The creation of a song is not just the words but the beat, the melody, the instrumentation, the length and the meaning behind it all pieced together. A two-minute song can take hours, days or even weeks to be released, only for the artist to repeat the cycle for the next song. This cycle of creation and imagination feels pointless when it’s short-lived.

But it doesn’t have to be. The innovations in art allow it to be created in seconds, but it lives just as long. Paintings that were imagined for years live for decades. Innovation allows art to be made en masse, but creativity allows one piece of art to stand alone.

“Innovation in any field is going to be the same,” said Raymond Kampf, a professor in the Department of Art. What is new and never seen before but still adheres to the basic principles of good design, that is when it is innovative.”

This isn’t to say that innovation isn’t necessary. Eventually, a creative ceiling will be met once all possible room for growth has been explored. There are only so many ways to construct a sentence before you need to include more words. But we haven’t reached that ceiling, and we’re not even close.

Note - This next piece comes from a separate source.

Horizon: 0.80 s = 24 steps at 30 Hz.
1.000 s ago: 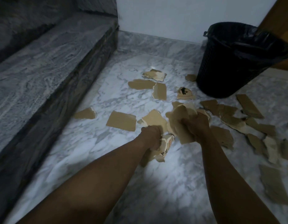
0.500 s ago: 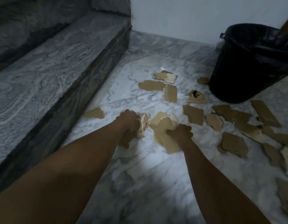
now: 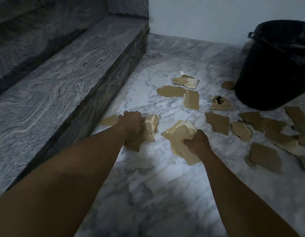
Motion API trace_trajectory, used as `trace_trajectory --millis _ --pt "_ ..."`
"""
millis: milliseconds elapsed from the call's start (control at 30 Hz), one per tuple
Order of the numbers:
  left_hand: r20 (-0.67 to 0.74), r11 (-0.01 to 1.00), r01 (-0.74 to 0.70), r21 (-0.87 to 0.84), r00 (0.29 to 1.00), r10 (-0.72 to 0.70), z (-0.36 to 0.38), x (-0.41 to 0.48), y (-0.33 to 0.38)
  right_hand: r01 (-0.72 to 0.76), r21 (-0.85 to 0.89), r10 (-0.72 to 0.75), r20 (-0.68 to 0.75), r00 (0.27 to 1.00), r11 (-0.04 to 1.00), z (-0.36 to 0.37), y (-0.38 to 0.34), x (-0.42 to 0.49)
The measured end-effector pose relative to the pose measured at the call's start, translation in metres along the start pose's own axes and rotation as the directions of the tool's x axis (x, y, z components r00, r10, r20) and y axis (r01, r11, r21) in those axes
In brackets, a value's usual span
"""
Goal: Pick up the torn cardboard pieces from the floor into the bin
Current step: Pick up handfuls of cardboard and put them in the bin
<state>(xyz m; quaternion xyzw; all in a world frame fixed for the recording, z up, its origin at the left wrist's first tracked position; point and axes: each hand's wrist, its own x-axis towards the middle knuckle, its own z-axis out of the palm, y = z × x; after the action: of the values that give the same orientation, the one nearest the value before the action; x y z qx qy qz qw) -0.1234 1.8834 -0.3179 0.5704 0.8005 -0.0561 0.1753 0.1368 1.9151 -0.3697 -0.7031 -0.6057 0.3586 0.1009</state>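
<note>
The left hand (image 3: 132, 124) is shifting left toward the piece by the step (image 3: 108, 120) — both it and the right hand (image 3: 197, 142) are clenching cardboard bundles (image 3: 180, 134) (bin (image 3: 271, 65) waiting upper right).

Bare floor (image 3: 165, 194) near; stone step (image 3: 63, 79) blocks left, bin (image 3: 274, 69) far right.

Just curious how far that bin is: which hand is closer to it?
Right. The right hand is below-left of the bin, several scraps away; the left hand is farther left, by the step.
</note>
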Motion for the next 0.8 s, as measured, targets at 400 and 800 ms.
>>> trace_trajectory --millis 400,800 --pt "0.074 0.984 0.116 -0.136 0.991 -0.107 -0.007 0.015 -0.06 0.01 0.045 -0.013 0.07 0.997 0.999 0.001 0.0 0.01" --pt "-0.026 0.94 -0.237 -0.244 0.971 0.238 0.033 -0.014 0.047 0.016 0.16 -0.013 -0.016 1.0 0.987 -0.067 0.045 -0.029"
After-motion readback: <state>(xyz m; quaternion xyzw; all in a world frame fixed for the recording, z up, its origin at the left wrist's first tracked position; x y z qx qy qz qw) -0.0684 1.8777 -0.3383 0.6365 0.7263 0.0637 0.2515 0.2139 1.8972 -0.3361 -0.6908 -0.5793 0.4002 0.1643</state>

There are 88 unique keys in a standard piano, more than 16 million colors supported by modern browsers according to Texas Wesleyan Library and roughly 470,000 words in the English language according to Merriam-Webster. Innovation shouldn’t begin unless we have explored the present boundaries of creativity.

“Creativity comes before the innovation,” said Daniel Marcozzi, a theatre and new dance student. “I think we are privileged to have certain innovations, but ultimately it is being able to create the magic.”

But the question of which is more important between innovation or creativity can be misleading as one can’t exist without the other. The human mind can only grow for so long, feeding on the same stimuli before the desire to try something new takes over.

The concepts of innovation and creativity are intertwined with each other, and to separate them would be to deprive art of its growth and its purpose. The struggle comes from knowing when to be creative and when to innovate.

There is always a risk of losing the audience as they get older. There are previous generations who are slower to learn new practices, so “you need to accept who your audience is,” according to Marcozzi.

Innovation feels like it happens every day, and with new operating systems, new phones, virtual reality headsets and hundreds of ways to send a text message, older generations are being left behind as the never-ending race to innovate won’t stop to wait for everyone.

Innovation also leads to a market being created for any new feature, service or technology that needs to be sold to the public. But this has its own set of problems.

“The answer may end up being faith,” said Solano. “We don’t trust the people who are making all the money. We trust each other, but we do not necessarily trust the marketplace.”

While creativity sparks innovation, and innovation sparks creativity, it is imperative innovation does not overshadow creativity within art forms. Creativity without innovation will wither away as it can’t grow, but innovation left unchecked will grow too large, and it will drag creativity along with it.

A balance of these two is needed. Imagination, not innovation.